(Data excerpt)

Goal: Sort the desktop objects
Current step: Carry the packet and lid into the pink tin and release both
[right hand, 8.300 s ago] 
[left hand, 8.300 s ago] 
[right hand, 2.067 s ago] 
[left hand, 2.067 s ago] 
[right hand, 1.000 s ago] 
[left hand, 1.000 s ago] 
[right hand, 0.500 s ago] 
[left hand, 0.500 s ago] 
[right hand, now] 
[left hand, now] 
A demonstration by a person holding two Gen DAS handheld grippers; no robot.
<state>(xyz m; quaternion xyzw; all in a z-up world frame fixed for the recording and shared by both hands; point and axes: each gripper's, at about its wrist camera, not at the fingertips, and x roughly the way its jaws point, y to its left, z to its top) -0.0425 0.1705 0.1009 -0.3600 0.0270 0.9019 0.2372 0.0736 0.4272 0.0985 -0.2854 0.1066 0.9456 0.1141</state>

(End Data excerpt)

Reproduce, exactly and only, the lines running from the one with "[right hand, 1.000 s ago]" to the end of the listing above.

**Exercise solution**
[right hand, 1.000 s ago] 
[left hand, 1.000 s ago] 
[right hand, 0.500 s ago] 
[left hand, 0.500 s ago] 
[right hand, now] 
[left hand, now] 
A demonstration by a person holding two Gen DAS handheld grippers; no robot.
<state>(xyz m; quaternion xyzw; all in a z-up world frame fixed for the recording and shared by both hands; point and axes: each gripper's, at about its wrist camera, not at the fingertips, and x roughly the way its jaws point, y to its left, z to its top) -0.0425 0.1705 0.1009 -0.3600 0.0270 0.9019 0.2372 0.0736 0.4272 0.0985 -0.2854 0.1066 0.9456 0.1141</state>

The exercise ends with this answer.